- Conference: Pacific Coast Conference
- Record: 1–8 (0–3 PCC)
- Head coach: Raymond A. Curfman (3rd season);
- Home stadium: Neale Stadium

= 1953 Idaho Vandals football team =

American college football season

The 1953 Idaho Vandals football team represented the University of Idaho in the 1953 college football season. The Vandals were led by third-year head coach Raymond A. Curfman and were members of the Pacific Coast Conference. Home games were played on campus at Neale Stadium in Moscow, with two games in Boise at old Bronco Stadium at Boise Junior College.

Led on the field by quarterback George Eidam, Idaho compiled a 1–8 record and were winless in their three PCC games.

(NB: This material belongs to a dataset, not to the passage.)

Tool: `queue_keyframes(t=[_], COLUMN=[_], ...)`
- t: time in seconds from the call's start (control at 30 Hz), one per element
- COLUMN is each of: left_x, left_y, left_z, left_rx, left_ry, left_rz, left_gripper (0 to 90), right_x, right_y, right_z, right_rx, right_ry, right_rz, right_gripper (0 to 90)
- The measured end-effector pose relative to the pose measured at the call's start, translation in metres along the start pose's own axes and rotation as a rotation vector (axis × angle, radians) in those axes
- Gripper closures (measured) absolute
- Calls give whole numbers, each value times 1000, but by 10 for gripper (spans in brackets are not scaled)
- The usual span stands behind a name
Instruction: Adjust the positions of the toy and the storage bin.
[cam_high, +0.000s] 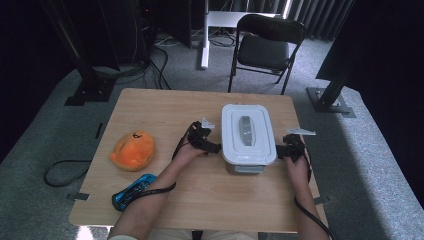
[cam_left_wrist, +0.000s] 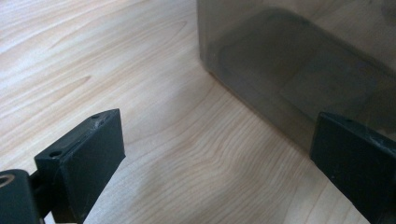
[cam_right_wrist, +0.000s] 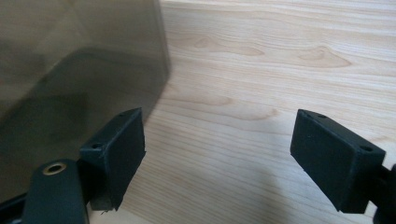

The Vandals suffered another loss in the Battle of the Palouse with neighbor Washington State, falling, 30–13, at Neale Stadium on October 17. It ran the winless streak against the Cougars to 27 games, a record of 0–25–2 since taking three straight from 1923 to 1925; the Vandals broke the streak the next year in Pullman under new head coach Skip Stahley.

In the rivalry game with Montana at Missoula two weeks earlier, the Vandals ran their winning streak over the Grizzlies to three and retained the Little Brown Stein. Idaho scored twenty unanswered points to win 20–12, in their sole victory of the season.

Curfman made headlines in 1953 as his overmatched Vandals struggled in conference play in the PCC, and was under fire from alumni and boosters after a disappointing season. Following his resignation in December, he was hired as the business manager for the Spokane Indians minor league baseball team in January 1954.

==Schedule==

| Date | Time | Opponent | Site | Result | Attendance | Source |
| September 18 | 7:00 pm | at San Jose State* | Spartan Stadium; San Jose, CA; | L 6–34 | 8,500–12,000 |  |
| September 26 | 7:00 pm | at Utah* | Ute Stadium; Salt Lake City, UT; | L 0–21 | 17,361 |  |
| October 3 |  | at Montana* | Dornblaser Field; Missoula, MT (Little Brown Stein); | W 20–12 | 5,294 |  |
| October 10 | 1:00 pm | vs. BYU* | old Bronco Stadium; Boise, ID; | L 14–20 | 8,600 |  |
| October 17 | 2:00 pm | Washington State | Neale Stadium; Moscow, ID (Battle of the Palouse); | L 13–30 | 10,880 |  |
| October 24 | 2:00 pm | Oregon State | Neale Stadium; Moscow, ID; | L 0–19 | 9,200 |  |
| November 7 | 1:30 pm | at Oregon | Hayward Field; Eugene, OR; | L 6–25 | 10,000 |  |
| November 14 | 1:30 pm | Pacific (CA)* | Neale Stadium; Moscow, OD; | L 0–33 | 3,000 |  |
| November 21 | 1:00 pm | vs. Utah State* | old Bronco Stadium; Boise, ID; | L 7–19 | 5,000 |  |
*Non-conference game; Homecoming; All times are in Pacific time; Source: ;

==Coaching staff==
- Chuck Gottfried, line
- Dixie B. White, backs
- Mack Flenniken, ends
- Clem Parberry, freshmen

==All-conference==
No Vandals were on the All-PCC team; fullback Flip Kleffner was named to the second team and center Mel Bertrand was honorable mention.

==NFL draft==
One senior from the 1953 Vandals was selected in the 1954 NFL draft:

| Player | Position | Round | Pick | Franchise |
| Mel Bertrand | C | 29th | 349 | Detroit Lions |

One junior was selected in the 1955 NFL draft:

| Player | Position | Round | Pick | Franchise |
| Burdette Hess | G | 15th | 178 | San Francisco 49ers |

- Often incorrectly listed as a UI Vandal, tackle Norm Hayes (1954 draft, #217) played at the College of Idaho in Caldwell.